Focal ATs historically referred to ATs from enhanced automaticity; however, in more recent decades, the term has been expanded to include ATs of focal origin from automatic, triggered, and microreentrant etiologies. The pathogenesis of focal ATs cannot be distinguished by the surface ECG. Focal ATs account for 5% to 15% of arrhythmias in adult patients undergoing invasive electrophysiology studies.⁸

This form of SVT occurs when there is abnormal impulse formation originating from the AV junction including the His node. This form of SVT more commonly occurs in the pediatric population and can occur as congenital or in the postcardiac
surgery period. Congenital junctional tachycardia classically presents shortly after birth, and is associated with high morbidity and mortality resulting from an increased incidence of systolic dysfunction.⁹

A relatively rare form of tachycardia defined as sinus in origin (normal P-wave axis, normal PR interval), inappropriate sinus tachycardia has an average 24-hour heart rate greater than 90 bpm in adults without identifiable cause. The mechanism of inappropriate sinus tachycardia is related to disorders of the autonomic nervous system and is typically diagnosed after secondary causes of sinus tachycardia have been excluded.

Clinical evaluation of any arrhythmia starts with a detailed history and physical examination.
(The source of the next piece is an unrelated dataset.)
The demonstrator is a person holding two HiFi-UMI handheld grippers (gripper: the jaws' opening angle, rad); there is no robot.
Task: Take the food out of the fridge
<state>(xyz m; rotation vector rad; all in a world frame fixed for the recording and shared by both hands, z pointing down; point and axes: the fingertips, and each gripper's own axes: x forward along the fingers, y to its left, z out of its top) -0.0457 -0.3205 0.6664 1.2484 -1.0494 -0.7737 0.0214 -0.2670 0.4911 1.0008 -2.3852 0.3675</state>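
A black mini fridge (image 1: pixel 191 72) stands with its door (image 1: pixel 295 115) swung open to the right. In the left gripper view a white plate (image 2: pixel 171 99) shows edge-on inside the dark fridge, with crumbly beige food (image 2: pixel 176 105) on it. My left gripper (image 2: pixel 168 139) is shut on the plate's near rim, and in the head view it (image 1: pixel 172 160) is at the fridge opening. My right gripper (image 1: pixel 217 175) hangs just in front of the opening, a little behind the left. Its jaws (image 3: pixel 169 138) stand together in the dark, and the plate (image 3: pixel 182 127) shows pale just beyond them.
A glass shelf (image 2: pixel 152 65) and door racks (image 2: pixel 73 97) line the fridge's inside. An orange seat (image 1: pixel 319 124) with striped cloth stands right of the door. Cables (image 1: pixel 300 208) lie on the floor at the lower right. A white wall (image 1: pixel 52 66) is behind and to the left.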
The chief complaint will often be palpitations or a “racing” heartbeat, but SVT can also present as episodes of dizziness, feeling lightheaded, or syncope. Questions should focus on timing, duration, frequency, and quality of symptoms because these clues can direct the medical provider toward the specific form of SVT. How symptoms start and stop are critical; SVT will typically have a sudden onset and abrupt termination, contrary to sinus tachycardia that is characterized by a gradual increase at the onset followed by a gradual slowing of the heart rate as it returns to normal. Frequency of symptoms is important and can be a clue to the magnitude of the problem, and can direct the provider on the best diagnostic modality to confirm the diagnosis. Beyond palpitations, there are a number of associated symptoms; these can include chest discomfort, shortness of breath, lightheadedness, or even syncope.

Special attention should be paid to syncope, defined as a transient loss of consciousness due to impaired cerebral blood flow, because this could be a “red flag” of a more serious problem. Syncope during tachycardia may represent a hemodynamic compromise. SVT does not commonly present with syncope; thus, syncope could suggest a different arrhythmia such as ventricular tachycardia (VT) or ventricular fibrillation. Patients with preexcitation on their ECG may present with ventricular fibrillation secondary to rapid conduction of atrial fibrillation over their AP. In this setting, this would be a life-threatening event, and urgent evaluation and treatment is warranted. A second exception involves elderly patients with AVNRT; this population is more vulnerable to syncope with the onset of SVT.¹⁰

The physical examination is rarely useful for patients with SVT. The sensation of rapid regular pounding in the neck during tachycardia has been shown to be a positive predictor of AVNRT.¹¹ Nonspecific findings such as a systolic or diastolic murmur could indicate a congenital cardiac anomaly, some of which are associated with specific forms of SVT.